_TASK DESCRIPTION_: An exact reprint of the listing is required, with no pictures included.
━━━━━━━━
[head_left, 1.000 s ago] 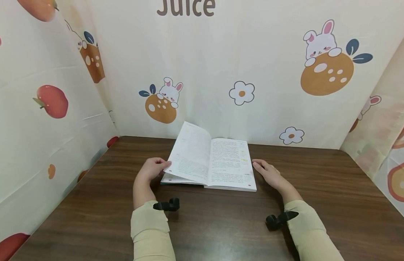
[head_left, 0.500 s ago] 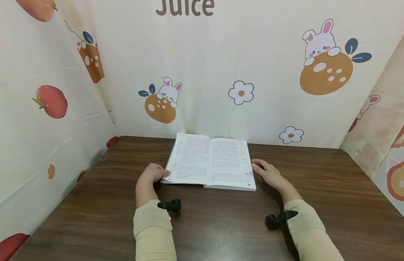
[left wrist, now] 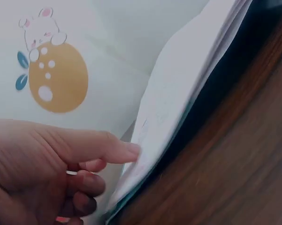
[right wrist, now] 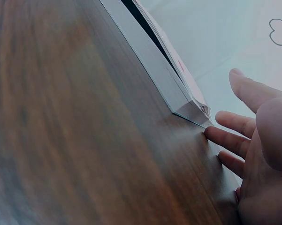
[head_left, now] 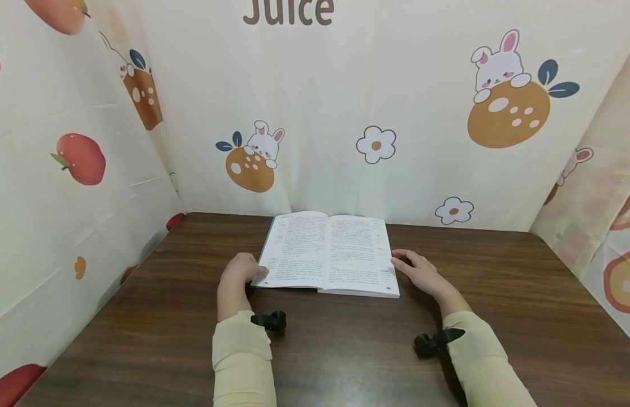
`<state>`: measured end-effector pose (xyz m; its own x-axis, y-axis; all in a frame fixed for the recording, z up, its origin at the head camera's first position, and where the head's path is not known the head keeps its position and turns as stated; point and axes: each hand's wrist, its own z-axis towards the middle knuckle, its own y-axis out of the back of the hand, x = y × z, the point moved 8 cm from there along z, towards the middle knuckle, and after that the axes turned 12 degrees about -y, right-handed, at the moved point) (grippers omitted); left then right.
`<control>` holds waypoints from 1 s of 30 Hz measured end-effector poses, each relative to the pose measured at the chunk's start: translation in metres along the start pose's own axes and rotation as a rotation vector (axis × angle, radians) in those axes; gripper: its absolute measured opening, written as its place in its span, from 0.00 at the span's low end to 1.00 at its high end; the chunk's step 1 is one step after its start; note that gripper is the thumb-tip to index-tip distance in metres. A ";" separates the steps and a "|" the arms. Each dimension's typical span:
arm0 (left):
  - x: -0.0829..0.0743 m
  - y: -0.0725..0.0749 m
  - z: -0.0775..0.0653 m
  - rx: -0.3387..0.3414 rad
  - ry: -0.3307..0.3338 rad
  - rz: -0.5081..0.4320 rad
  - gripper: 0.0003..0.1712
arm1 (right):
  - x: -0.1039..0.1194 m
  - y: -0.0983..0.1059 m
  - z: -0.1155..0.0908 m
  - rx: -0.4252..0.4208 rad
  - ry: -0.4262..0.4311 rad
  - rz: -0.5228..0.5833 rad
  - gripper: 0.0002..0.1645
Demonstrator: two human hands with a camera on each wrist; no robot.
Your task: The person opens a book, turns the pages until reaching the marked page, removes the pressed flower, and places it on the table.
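An open book [head_left: 300, 249] with printed pages lies near the back of the table, both sides down and the left pages bowed slightly up. My left hand [head_left: 240, 268] is at its lower left corner. In the left wrist view the straight thumb [left wrist: 124, 152] rests on the page margin, while the other fingers [left wrist: 87, 183] are bent beside the book's edge. My right hand [head_left: 419, 270] is by the right edge. In the right wrist view its fingers [right wrist: 227, 139] are loosely extended near the corner of the thick page block [right wrist: 150, 61]; whether they touch it I cannot tell.
The dark wooden table [head_left: 345, 350] reaches back to a printed curtain [head_left: 325, 102] just behind the book. Another curtain side [head_left: 35, 226] borders the left. A black wrist camera [head_left: 270, 321] is strapped on the left sleeve, and another wrist camera [head_left: 432, 343] on the right.
The raised left page has come down flat on the left side. My left hand, which pinched that page's corner, has turned and shifted slightly right. The right hand has hardly moved.
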<state>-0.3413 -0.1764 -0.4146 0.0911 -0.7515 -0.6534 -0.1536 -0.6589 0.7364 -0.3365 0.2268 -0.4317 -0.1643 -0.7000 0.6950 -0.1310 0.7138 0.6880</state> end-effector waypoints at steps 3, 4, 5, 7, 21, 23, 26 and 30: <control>-0.022 -0.001 0.006 -0.073 -0.100 -0.007 0.10 | 0.000 0.000 -0.001 -0.003 -0.001 -0.007 0.36; -0.035 -0.003 0.008 -0.095 -0.167 -0.011 0.10 | 0.001 0.000 -0.001 -0.004 0.000 -0.008 0.36; -0.047 -0.006 0.009 -0.101 -0.231 -0.024 0.11 | 0.001 0.000 -0.002 -0.004 0.002 -0.012 0.36; -0.073 -0.017 0.011 -0.082 -0.352 -0.039 0.12 | 0.001 0.000 -0.002 -0.003 0.005 -0.014 0.36; -0.102 -0.074 0.016 0.145 -0.425 0.075 0.22 | 0.006 0.001 -0.004 -0.006 0.006 -0.017 0.35; -0.100 -0.076 0.017 0.147 -0.409 0.073 0.23 | 0.006 0.001 -0.004 -0.004 0.003 -0.018 0.35; -0.096 -0.078 0.019 0.141 -0.371 0.053 0.23 | 0.005 0.002 -0.004 -0.005 0.005 -0.016 0.36; -0.091 -0.079 0.018 0.139 -0.324 0.000 0.22 | 0.004 0.002 -0.003 -0.007 0.014 -0.015 0.36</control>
<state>-0.3552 -0.0555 -0.4161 -0.2223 -0.6874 -0.6914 -0.2881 -0.6312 0.7201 -0.3340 0.2247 -0.4268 -0.1490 -0.7111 0.6871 -0.1269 0.7029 0.6999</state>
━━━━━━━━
_TASK RESULT_:
[head_left, 1.000 s ago] 
[head_left, 0.500 s ago] 
[left wrist, now] 
[right wrist, now] 
[head_left, now] 
`<state>`: measured end-effector pose (xyz m; its own x-axis, y-axis; all in a frame fixed for the recording, z up, its origin at the head camera's first position, and where the head's path is not known the head keeps its position and turns as stated; point and axes: each hand's wrist, its own z-axis towards the middle knuckle, its own y-axis out of the back of the hand, x = y × z, the point moved 8 cm from there along z, towards the middle knuckle, and after that the axes turned 12 degrees about -y, right-handed, at the moved point) (grippers omitted); left then right.
`<control>` holds waypoints from 1 s of 30 Hz measured end-effector poses, each relative to the pose measured at the chunk's start: translation in metres along the start pose's own axes and rotation as a rotation vector (axis × angle, radians) in those axes; gripper: its absolute measured opening, written as its place in its span, from 0.00 at the span's low end to 1.00 at its high end; the chunk's step 1 is one step after its start; note that gripper is the thumb-tip to index-tip distance in metres. A ";" separates the steps and a "|" the arms. Each dimension's typical span:
arm0 (left):
  - x: -0.0829..0.0743 m
  - y: -0.0725..0.0749 m
  - z: -0.0775..0.0653 m
  - rx: -0.3387..0.3414 rad
  - ry: -0.3307..0.3338 rad
  - rz: -0.5081..0.4320 rad
  - gripper: 0.0003..0.1712
arm1 (right):
  - x: -0.1039..0.1194 m
  - y: -0.0983..0.1059 m
  - z: -0.1155..0.0908 m
  - rx: -0.4252..0.4208 rad
  - ry: -0.4262..0.4311 rad
  - rz: -0.5228..0.5833 rad
  - gripper: 0.0002..0.1645
Demonstrator: two human hands with a camera on each wrist; no robot.
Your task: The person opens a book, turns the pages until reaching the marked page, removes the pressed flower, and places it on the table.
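An open book [head_left: 300, 249] with printed pages lies near the back of the table, both sides down and the left pages bowed slightly up. My left hand [head_left: 240, 268] is at its lower left corner. In the left wrist view the straight thumb [left wrist: 124, 152] rests on the page margin, while the other fingers [left wrist: 87, 183] are bent beside the book's edge. My right hand [head_left: 419, 270] is by the right edge. In the right wrist view its fingers [right wrist: 227, 139] are loosely extended near the corner of the thick page block [right wrist: 150, 61]; whether they touch it I cannot tell.
The dark wooden table [head_left: 345, 350] reaches back to a printed curtain [head_left: 325, 102] just behind the book. Another curtain side [head_left: 35, 226] borders the left. A black wrist camera [head_left: 270, 321] is strapped on the left sleeve, and another wrist camera [head_left: 432, 343] on the right.
The raised left page has come down flat on the left side. My left hand, which pinched that page's corner, has turned and shifted slightly right. The right hand has hardly moved.
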<state>-0.3413 -0.1764 -0.4146 0.0911 -0.7515 -0.6534 -0.1536 -0.6589 0.7364 -0.3365 0.2268 -0.4317 -0.1643 -0.7000 0.6950 -0.1310 0.7138 0.6880</state> end-effector waypoints at steps 3, 4, 5, 7, 21, 23, 26 and 30: <control>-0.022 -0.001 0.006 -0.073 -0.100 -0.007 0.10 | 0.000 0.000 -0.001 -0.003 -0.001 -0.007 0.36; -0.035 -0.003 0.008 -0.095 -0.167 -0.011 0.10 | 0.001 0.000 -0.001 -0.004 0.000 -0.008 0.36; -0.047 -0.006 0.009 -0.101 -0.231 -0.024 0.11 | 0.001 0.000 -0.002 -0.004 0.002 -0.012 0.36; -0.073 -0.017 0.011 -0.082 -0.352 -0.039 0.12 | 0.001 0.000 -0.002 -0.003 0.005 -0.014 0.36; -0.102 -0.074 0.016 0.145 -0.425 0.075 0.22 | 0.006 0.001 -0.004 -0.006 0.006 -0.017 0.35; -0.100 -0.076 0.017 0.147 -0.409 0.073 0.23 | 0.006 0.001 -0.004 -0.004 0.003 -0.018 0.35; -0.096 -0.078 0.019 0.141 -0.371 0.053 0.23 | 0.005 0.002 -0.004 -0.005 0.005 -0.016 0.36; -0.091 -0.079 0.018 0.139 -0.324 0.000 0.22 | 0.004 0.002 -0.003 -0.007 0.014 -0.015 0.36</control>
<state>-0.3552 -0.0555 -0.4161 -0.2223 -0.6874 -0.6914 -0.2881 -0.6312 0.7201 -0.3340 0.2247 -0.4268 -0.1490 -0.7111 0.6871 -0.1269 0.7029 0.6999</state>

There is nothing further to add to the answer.